▶ **Work to be completed**: Of all the lines below, output only those starting at the one with "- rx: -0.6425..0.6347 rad" and ending at the one with "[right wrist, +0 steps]", both ends included, exactly as written.
[[ Source data, beginning ]]
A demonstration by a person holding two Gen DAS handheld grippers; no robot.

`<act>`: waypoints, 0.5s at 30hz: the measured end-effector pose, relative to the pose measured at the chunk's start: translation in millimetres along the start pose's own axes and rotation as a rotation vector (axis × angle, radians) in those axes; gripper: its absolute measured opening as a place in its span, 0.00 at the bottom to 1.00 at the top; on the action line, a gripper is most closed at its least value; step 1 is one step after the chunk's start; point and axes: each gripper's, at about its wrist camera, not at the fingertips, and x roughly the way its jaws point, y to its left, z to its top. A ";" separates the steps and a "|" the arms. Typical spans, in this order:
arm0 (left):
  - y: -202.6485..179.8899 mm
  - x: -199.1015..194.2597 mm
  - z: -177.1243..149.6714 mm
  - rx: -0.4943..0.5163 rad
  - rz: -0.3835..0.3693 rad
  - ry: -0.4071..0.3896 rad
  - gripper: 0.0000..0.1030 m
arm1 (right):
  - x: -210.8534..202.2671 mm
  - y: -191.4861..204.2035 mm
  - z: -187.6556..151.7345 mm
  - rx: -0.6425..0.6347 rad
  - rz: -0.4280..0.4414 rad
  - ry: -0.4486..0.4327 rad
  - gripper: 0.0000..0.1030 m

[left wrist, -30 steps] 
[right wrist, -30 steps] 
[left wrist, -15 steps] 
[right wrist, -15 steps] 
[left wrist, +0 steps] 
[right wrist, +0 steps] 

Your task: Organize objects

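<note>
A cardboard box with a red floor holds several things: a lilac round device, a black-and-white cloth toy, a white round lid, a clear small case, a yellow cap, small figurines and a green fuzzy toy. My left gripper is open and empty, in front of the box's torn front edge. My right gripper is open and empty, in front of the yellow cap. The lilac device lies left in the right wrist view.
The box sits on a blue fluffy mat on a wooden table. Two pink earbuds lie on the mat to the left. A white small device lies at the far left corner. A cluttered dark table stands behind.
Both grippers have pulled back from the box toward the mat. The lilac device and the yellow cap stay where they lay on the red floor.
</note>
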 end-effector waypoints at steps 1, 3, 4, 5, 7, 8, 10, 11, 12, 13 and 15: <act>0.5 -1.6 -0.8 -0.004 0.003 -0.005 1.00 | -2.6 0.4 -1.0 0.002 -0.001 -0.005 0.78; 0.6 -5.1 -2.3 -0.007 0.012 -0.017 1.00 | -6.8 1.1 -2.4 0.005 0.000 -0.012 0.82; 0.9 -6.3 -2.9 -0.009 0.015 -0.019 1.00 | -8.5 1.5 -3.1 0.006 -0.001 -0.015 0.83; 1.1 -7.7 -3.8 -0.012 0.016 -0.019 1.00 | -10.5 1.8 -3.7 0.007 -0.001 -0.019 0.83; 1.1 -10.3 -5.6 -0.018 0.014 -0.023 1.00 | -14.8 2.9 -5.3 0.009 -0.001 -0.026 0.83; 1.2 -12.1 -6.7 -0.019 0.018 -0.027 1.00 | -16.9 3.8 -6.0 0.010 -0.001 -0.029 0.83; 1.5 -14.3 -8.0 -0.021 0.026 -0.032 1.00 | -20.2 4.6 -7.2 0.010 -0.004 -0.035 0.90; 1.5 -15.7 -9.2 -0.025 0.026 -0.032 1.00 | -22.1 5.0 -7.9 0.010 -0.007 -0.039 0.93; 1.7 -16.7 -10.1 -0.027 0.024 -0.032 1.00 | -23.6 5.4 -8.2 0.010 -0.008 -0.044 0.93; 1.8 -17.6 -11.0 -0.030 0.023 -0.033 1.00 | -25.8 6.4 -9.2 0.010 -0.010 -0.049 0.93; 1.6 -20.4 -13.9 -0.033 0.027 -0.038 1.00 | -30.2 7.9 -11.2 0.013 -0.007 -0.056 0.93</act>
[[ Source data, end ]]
▶ **Response to this exercise**:
  - rx: -0.6425..0.6347 rad
  - rz: -0.4280..0.4414 rad
  - ry: -0.4486..0.4327 rad
  - gripper: 0.0000..0.1030 m

[left wrist, -30 steps] 
[right wrist, -30 steps] 
[left wrist, -15 steps] 
[right wrist, -15 steps] 
[left wrist, +0 steps] 
[right wrist, +0 steps] 

The exercise requires no additional answer.